_Task instructions:_ The answer must consist only of the lines from the line with "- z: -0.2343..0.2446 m" to the line with "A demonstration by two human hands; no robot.", both included, exactly as they stand below.

┄┄┄┄┄┄┄┄┄┄┄┄┄┄┄┄┄┄┄┄

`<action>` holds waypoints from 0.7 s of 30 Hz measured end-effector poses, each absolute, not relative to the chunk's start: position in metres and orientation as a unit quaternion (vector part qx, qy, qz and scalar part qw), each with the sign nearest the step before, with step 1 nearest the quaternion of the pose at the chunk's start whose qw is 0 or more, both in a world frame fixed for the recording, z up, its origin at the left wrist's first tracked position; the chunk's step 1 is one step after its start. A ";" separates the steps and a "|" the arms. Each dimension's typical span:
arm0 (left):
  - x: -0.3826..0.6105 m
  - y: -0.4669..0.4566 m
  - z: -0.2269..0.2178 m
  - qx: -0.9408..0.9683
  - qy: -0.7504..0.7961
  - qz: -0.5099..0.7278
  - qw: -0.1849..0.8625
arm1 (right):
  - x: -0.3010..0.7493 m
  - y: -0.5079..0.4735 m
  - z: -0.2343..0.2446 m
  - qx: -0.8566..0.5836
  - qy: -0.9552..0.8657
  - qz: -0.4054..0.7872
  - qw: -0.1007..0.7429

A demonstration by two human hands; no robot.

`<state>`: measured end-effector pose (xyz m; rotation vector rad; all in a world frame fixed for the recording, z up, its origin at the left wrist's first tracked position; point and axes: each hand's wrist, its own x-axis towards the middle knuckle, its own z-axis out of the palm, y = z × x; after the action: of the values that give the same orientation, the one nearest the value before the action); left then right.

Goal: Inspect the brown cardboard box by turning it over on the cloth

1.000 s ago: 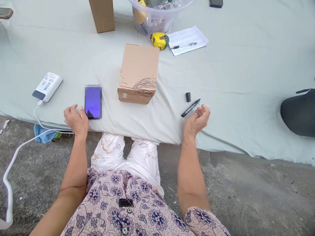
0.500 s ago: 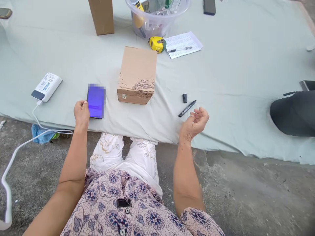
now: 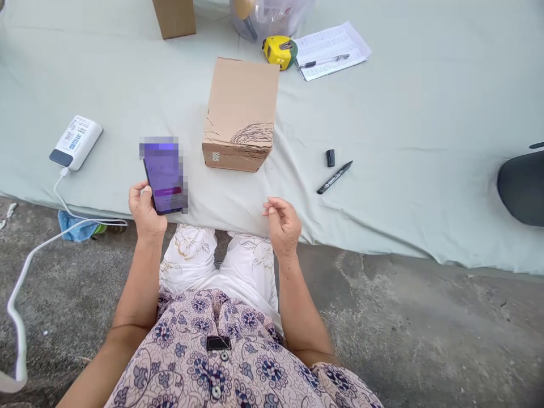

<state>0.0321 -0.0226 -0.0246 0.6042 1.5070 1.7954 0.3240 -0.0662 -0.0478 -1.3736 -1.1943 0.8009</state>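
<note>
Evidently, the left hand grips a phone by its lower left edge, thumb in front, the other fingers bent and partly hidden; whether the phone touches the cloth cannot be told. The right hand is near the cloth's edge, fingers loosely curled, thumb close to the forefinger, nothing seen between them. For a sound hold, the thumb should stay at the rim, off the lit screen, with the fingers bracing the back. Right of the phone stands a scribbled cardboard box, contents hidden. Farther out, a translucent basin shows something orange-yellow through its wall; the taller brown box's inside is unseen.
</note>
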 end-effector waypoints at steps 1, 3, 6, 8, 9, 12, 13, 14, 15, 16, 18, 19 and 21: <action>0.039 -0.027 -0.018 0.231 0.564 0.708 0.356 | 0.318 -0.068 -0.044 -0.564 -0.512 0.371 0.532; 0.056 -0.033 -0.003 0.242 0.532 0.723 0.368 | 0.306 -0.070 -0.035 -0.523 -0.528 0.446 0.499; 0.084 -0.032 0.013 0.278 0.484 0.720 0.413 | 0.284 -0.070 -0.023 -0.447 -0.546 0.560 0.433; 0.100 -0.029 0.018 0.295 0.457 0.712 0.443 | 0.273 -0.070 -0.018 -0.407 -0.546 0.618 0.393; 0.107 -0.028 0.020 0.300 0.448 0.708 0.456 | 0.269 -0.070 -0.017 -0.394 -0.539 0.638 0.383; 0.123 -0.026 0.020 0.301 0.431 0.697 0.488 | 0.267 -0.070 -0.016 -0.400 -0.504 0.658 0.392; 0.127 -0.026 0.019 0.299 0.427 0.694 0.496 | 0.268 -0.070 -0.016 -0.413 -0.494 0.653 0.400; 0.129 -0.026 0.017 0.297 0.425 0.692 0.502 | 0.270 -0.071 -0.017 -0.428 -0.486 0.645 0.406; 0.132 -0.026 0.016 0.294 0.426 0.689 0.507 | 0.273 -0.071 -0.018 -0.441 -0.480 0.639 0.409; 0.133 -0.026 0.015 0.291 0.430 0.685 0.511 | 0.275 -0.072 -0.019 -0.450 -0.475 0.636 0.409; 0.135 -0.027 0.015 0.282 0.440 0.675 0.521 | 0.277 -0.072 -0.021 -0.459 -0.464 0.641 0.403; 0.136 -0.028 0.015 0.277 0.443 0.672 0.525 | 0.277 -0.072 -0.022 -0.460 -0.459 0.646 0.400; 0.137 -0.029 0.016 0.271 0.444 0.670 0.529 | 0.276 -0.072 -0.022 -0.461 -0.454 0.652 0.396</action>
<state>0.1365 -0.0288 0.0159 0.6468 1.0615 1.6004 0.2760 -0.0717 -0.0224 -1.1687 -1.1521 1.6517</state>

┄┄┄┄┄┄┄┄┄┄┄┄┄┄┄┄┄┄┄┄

_Result of this task:_
  - z: -0.2343..0.2446 m
  - qx: -0.8566..0.5836
  - qy: -0.9552..0.8657
  - qz: -0.4054..0.7872
  - qw: -0.1007..0.7429

A demonstration by two human hands; no robot.

The exercise is done, with nothing more to add.